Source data

▬▬▬▬▬▬▬▬▬▬

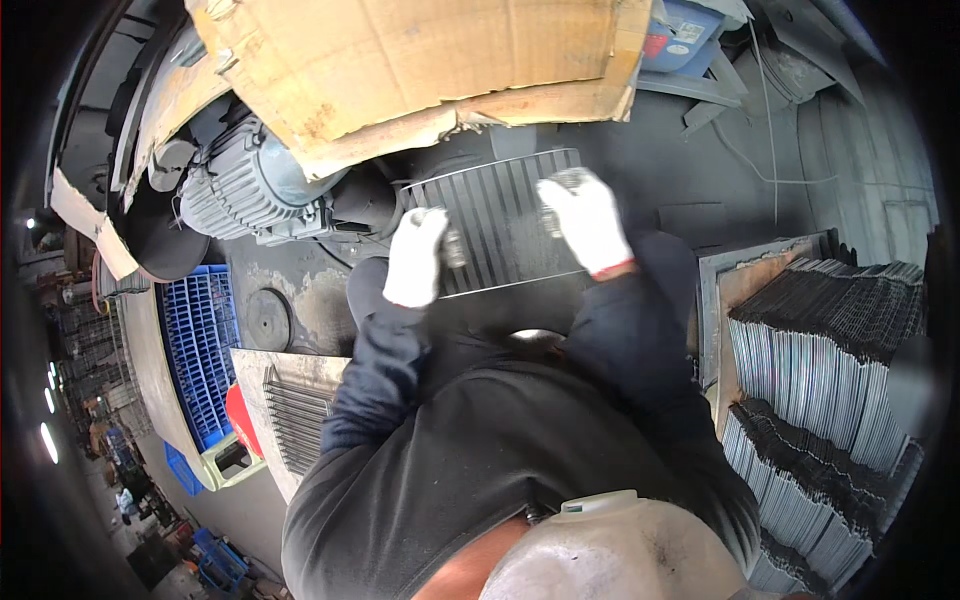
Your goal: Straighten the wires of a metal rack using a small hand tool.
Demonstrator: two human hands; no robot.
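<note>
Though small, clearly ridged: grey pieces (454,248) in the grip of left fingers (434,218) and right fingers (552,192).

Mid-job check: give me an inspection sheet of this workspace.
Surface: dark striped panel, centre of view.
Job's things: small grey metal pieces over or on the panel; exact kind unclear.
Clutter: cardboard beyond the panel; stacked thin metal plates at right.
Hands: left hand and right hand, white-gloved, at the pieces; grip unclear.
Cables: thin pale cable, upper right.
Surroundings: finned electric motor and blue slotted plastic crate at left.
</note>
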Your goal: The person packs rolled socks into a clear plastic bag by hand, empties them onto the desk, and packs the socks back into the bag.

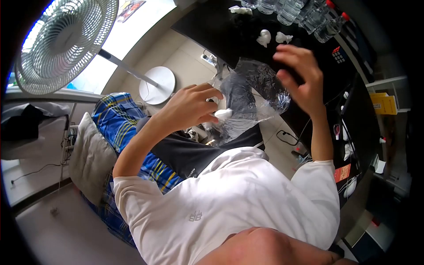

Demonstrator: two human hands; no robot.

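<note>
A crinkled clear plastic bag (247, 95) spreads above my lap, between my two hands. My left hand (187, 108) has its fingers curled at the bag's left edge and appears to grip it; its fingertips are partly hidden. Right by those fingertips is a small white crumpled wad (223, 114), perhaps tissue; I cannot tell whether it is inside the bag or in front of it. My right hand (304, 79) is raised at the bag's right side, fingers and thumb apart, slightly blurred, with nothing in it.
On the black table (207, 26) are white crumpled tissues (264, 38), several clear bottles (289, 13) and a puzzle cube (338, 54). A standing fan (66, 44) is at left, its round white base (157, 85) on the floor. Blue plaid bedding (115, 115) and a pillow (90, 157) lie beside me.
</note>
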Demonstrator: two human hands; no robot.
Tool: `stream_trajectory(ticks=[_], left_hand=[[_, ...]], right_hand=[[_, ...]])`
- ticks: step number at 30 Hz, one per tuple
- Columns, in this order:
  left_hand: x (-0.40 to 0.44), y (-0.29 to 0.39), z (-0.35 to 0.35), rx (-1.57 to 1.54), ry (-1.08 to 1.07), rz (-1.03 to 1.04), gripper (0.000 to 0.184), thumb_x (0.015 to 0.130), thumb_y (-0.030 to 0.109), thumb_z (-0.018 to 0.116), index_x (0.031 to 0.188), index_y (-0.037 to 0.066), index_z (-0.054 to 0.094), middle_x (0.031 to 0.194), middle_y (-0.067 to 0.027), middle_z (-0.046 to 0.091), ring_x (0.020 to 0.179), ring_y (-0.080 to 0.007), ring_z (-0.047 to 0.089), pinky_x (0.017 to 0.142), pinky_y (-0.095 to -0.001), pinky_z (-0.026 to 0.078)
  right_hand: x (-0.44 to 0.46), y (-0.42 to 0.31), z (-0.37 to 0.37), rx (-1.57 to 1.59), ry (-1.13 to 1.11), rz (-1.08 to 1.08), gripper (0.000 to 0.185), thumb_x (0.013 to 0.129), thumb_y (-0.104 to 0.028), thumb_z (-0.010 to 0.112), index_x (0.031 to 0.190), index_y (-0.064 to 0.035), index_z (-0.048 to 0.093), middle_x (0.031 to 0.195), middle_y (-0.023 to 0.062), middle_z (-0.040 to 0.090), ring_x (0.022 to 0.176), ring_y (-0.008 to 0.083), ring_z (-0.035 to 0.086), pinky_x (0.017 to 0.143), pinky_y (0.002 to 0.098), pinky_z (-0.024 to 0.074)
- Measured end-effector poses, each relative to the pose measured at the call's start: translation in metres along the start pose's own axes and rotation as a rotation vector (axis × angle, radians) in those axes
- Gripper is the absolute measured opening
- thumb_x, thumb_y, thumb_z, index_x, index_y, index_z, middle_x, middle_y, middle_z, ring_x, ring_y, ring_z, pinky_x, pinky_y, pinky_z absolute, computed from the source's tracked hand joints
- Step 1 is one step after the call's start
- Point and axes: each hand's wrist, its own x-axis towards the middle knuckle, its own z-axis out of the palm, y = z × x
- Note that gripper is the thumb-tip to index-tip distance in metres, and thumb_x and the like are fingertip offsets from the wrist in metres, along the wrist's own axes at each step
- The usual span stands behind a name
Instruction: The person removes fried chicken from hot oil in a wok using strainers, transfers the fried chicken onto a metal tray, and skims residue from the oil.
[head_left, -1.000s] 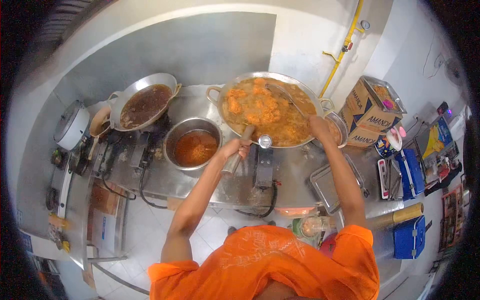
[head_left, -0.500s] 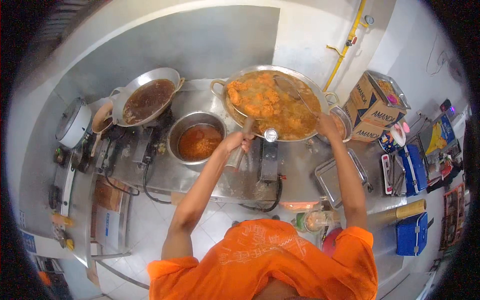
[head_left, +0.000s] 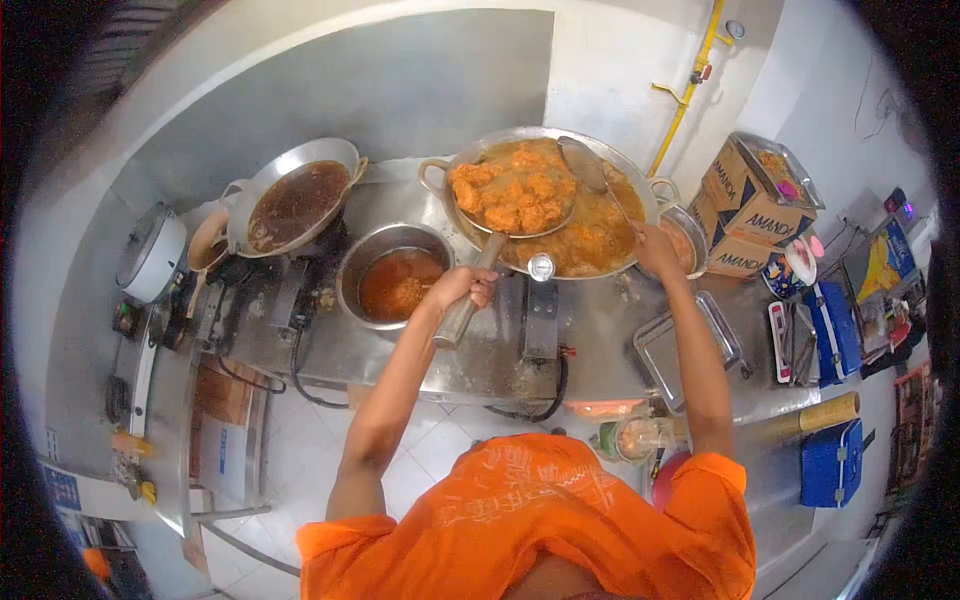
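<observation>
Fried pieces (head_left: 518, 196) have gathered in the strainer (head_left: 545, 233), handle (head_left: 458, 323) slanting toward the person (head_left: 535, 510), left fingers (head_left: 481, 291) wrapping it

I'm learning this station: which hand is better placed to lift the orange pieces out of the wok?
Left, probably: the left hand grips the handle of the strainer that holds the pieces. The right hand holds a utensil beside them.
</observation>
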Motion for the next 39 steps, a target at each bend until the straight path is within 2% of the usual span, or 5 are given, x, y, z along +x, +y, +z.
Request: stream_trajectory(ticks=[2,17,20,26,39], left_hand=[[-0.001,0.0,0.002,-0.039,0.001,-0.016,0.016,0.09,0.004,0.054,0.086,0.008,0.039,0.062,0.0034,0.035,0.047,-0.0036,0.033,0.038,-0.0178,0.027],[-0.023,-0.012,0.029,0.011,0.002,0.073,0.015,0.088,0.002,0.053,0.102,0.0,0.048,0.07,0.0038,0.042,0.049,0.0001,0.035,0.037,-0.0142,0.028],[-0.036,-0.019,0.052,0.056,0.05,0.125,0.017,0.087,0.002,0.054,0.103,0.0,0.049,0.069,0.0041,0.042,0.049,0.0,0.036,0.037,-0.0147,0.027],[-0.041,-0.028,0.074,0.192,0.112,0.198,0.017,0.088,0.003,0.055,0.103,0.001,0.051,0.07,0.0037,0.042,0.049,-0.0001,0.035,0.037,-0.016,0.026],[-0.02,-0.041,0.12,0.077,0.067,0.207,0.012,0.087,0.002,0.058,0.087,0.005,0.047,0.07,0.0011,0.042,0.05,-0.0018,0.037,0.038,-0.0174,0.028]], right_hand=[[0.004,0.013,0.005,-0.017,0.023,-0.019,0.054,0.074,-0.004,0.057,0.125,-0.0195,0.061,0.107,0.0221,0.066,0.1,0.0372,0.064,0.087,0.0425,0.0508],[-0.02,0.054,-0.001,0.068,0.135,0.052,0.041,0.081,-0.011,0.059,0.121,0.0001,0.058,0.107,0.0224,0.066,0.104,0.0377,0.061,0.091,0.0398,0.0463],[-0.019,0.087,0.024,0.113,0.216,-0.063,0.039,0.082,-0.009,0.057,0.119,0.0008,0.057,0.095,0.0202,0.068,0.084,0.0313,0.067,0.071,0.0402,0.0522],[-0.044,-0.005,-0.033,0.444,-0.101,0.316,0.037,0.086,-0.008,0.053,0.122,-0.0002,0.055,0.066,0.0069,0.056,0.042,0.0126,0.048,0.035,0.029,0.0369],[-0.035,0.027,-0.021,0.577,-0.301,0.248,0.038,0.083,-0.005,0.05,0.121,0.0014,0.053,0.059,0.0061,0.052,0.042,0.0148,0.049,0.036,0.0302,0.0391]])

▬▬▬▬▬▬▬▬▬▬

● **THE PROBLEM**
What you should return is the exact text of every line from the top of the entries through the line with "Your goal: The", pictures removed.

● **SOLVED EXERCISE**
Your goal: Straighten the wires of a metal rack using a small hand tool.
Demonstrator: two human hands; no robot.
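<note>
Though small, clearly ridged: grey pieces (454,248) in the grip of left fingers (434,218) and right fingers (552,192).

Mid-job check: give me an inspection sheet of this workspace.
Surface: dark striped panel, centre of view.
Job's things: small grey metal pieces over or on the panel; exact kind unclear.
Clutter: cardboard beyond the panel; stacked thin metal plates at right.
Hands: left hand and right hand, white-gloved, at the pieces; grip unclear.
Cables: thin pale cable, upper right.
Surroundings: finned electric motor and blue slotted plastic crate at left.
</note>
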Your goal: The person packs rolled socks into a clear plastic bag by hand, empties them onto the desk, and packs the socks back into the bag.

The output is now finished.